Di dalam masyarakat adat suku Bugis dapat ditemui kelompok gender minoritas di luar konstruksi gender biner seperti calalai (perempuan maskulin), calabai (laki-laki feminin), dan bissu (bukan laki-laki maupun perempuan). Jika di banyak tempat kelompok ini dianggap sebagai kelompok liyan, bahkan tidak jarang mengalami perlakuan diskriminatif, masyarakat adat suku Bugis di Kelurahan Bonto Matene, Kecamatan Segeri, Kabupaten Pangkajene Kepulauan, yang mayoritas beragama Islam justru dapat menerima kelompok gender minoritas dan hidup berdampingan dengan mereka.
Lima mahasiswa UGM yang tergabung dalam Tim Program Kreativitas Mahasiswa (PKM) UGM Riset Sosial Humaniora (RSH) berusaha meneliti secara mendalam mengenai keberagaman gender pada masyarakat adat suku Bugis yang dapat hidup secara inklusif dengan masyarakat setempat. Mereka melakukan riset selama 4 bulan dengan judul Leaving No One Behind: Menelisik Keberagaman Gender Masyarakat Adat Suku Bugis Sebagai Upaya Membangun Masyarakat yang Inklusif.

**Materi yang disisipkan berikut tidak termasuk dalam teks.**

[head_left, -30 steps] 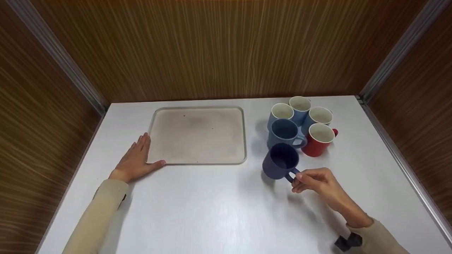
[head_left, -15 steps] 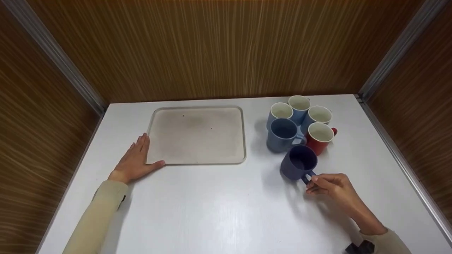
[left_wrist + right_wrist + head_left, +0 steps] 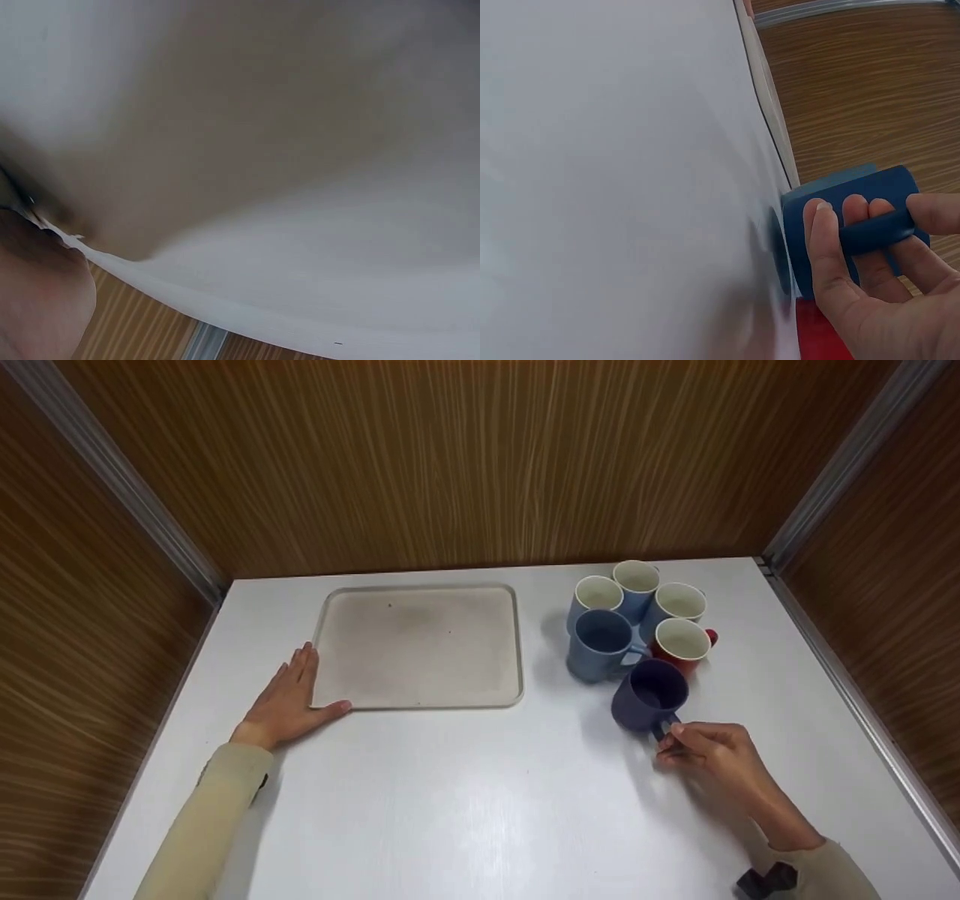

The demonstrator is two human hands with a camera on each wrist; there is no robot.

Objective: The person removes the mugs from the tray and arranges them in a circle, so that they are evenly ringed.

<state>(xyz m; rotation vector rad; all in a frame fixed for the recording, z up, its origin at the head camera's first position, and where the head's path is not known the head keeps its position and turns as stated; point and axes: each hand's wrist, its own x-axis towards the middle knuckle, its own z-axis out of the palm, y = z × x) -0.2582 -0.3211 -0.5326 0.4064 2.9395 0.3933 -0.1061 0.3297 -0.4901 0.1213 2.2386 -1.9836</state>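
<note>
My right hand [image 3: 712,754] grips a dark blue mug [image 3: 646,699] by its handle, fingers curled through it in the right wrist view. The mug is upright, in front of a grey-blue mug [image 3: 598,652] and overlapping a red mug [image 3: 679,649] with a white inside. Behind these stand several light blue mugs [image 3: 636,585] with white insides. My left hand [image 3: 283,705] lies with straight fingers at the near left corner of a beige tray [image 3: 420,660], fingertips along its left edge and thumb at its front edge. The left wrist view shows little beyond the tabletop and part of the hand.
The white tabletop [image 3: 435,795] is bounded by a wood-grain back panel [image 3: 480,465] and side panels with grey metal rails [image 3: 847,465]. The mugs form a tight group at the back right, and the tray lies flat to their left.
My right hand has carried the dark blue mug to the right, then slightly back, from in front of the grey-blue mug to in front of the red one. The left hand and tray stay put.
</note>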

“Keberadaan gender selain laki-laki dan perempuan dalam Islam dinilai mencederai syariat agama, tetapi masyarakat adat suku Bugis di Kelurahan Bonto Matene yang mayoritas beragama Islam masih memberi ruang pengakuan atas eksistensi gender di luar laki-laki dan perempuan,” tutur Atikah Inayah, salah satu anggota tim yang melakukan penelitian langsung di Kelurahan Bonto Matene.
Kelompok PKM-RSH ini terdiri atas lima mahasiswa yaitu Atikah, Danu Saifulloh Rahmadhani, dan Wahida Okta Khoirunnisa yang ketiganya merupakan mahasiswa Fakultas Filsafat, Tri Utami yang merupakan mahasiswa Fakultas Ilmu Sosial dan Ilmu Politik (FISIPOL), serta Muhammad Yusuf Aryotejo, mahasiswa Fakultas Hukum.
Melalui penelitian yang dilakukan, para mahasiswa berusaha mengetahui nilai atau norma yang melandasi penerimaan masyarakat adat suku Bugis atas keberagaman gender, serta pelibatan kelompok gender minoritas dalam peran kultural.
Berdasarkan temuannya, Atikah mengungkapkan bahwa pengakuan dan penerimaan masyarakat adat suku Bugis terhadap keberagaman gender terbangun dalam 3 bentuk hubungan yang didasari oleh nilai siri’ na pacce, yaitu nilai adat yang menjunjung tinggi harga diri, kehormatan, dan kemanusiaan. Siri’ na pacce sendiri pada dasarnya merupakan bentuk integrasi antara nilai agama dan adat yang memiliki fungsi vital bagi kehidupan masyarakat adat suku Bugis.
Pengakuan dan penerimaan masyarakat adat suku Bugis terhadap keberagaman gender, terangnya, terbentuk karena adanya hubungan primer, hubungan hak atau penerimaan atas kesetaraan di antara sesama manusia yang memunculkan rasa hormat, serta hubungan nilai komunitas.
“Pengakuan dan penerimaan tersebut juga merupakan bentuk aktualisasi atas nilai ajaran Islam dalam dimensi kemanusiaan dan dimensi kultural yang menekankan pentingnya untuk saling mengenal satu sama lain, saling menghargai akan perbedaan, dan saling tolong menolong dalam kebaikan,” imbuh Tri Utami.
Kelompok ini juga melakukan pengukuran inklusi sosial juga didasarkan pada beragam aspek atau domain. Hasil analisis menunjukkan bahwa tingkat inklusivitas yang diterima oleh kelompok gender minoritas di Kelurahan Bonto Matene masuk ke dalam kategori baik dengan rata-rata 72.29 persen. Karena itu, menurut para mahasiswa penting untuk menginternalisasi nilai siri’ na pacce terhadap masyarakat melalui institusi keluarga, pendidikan, dan instansi pemerintah.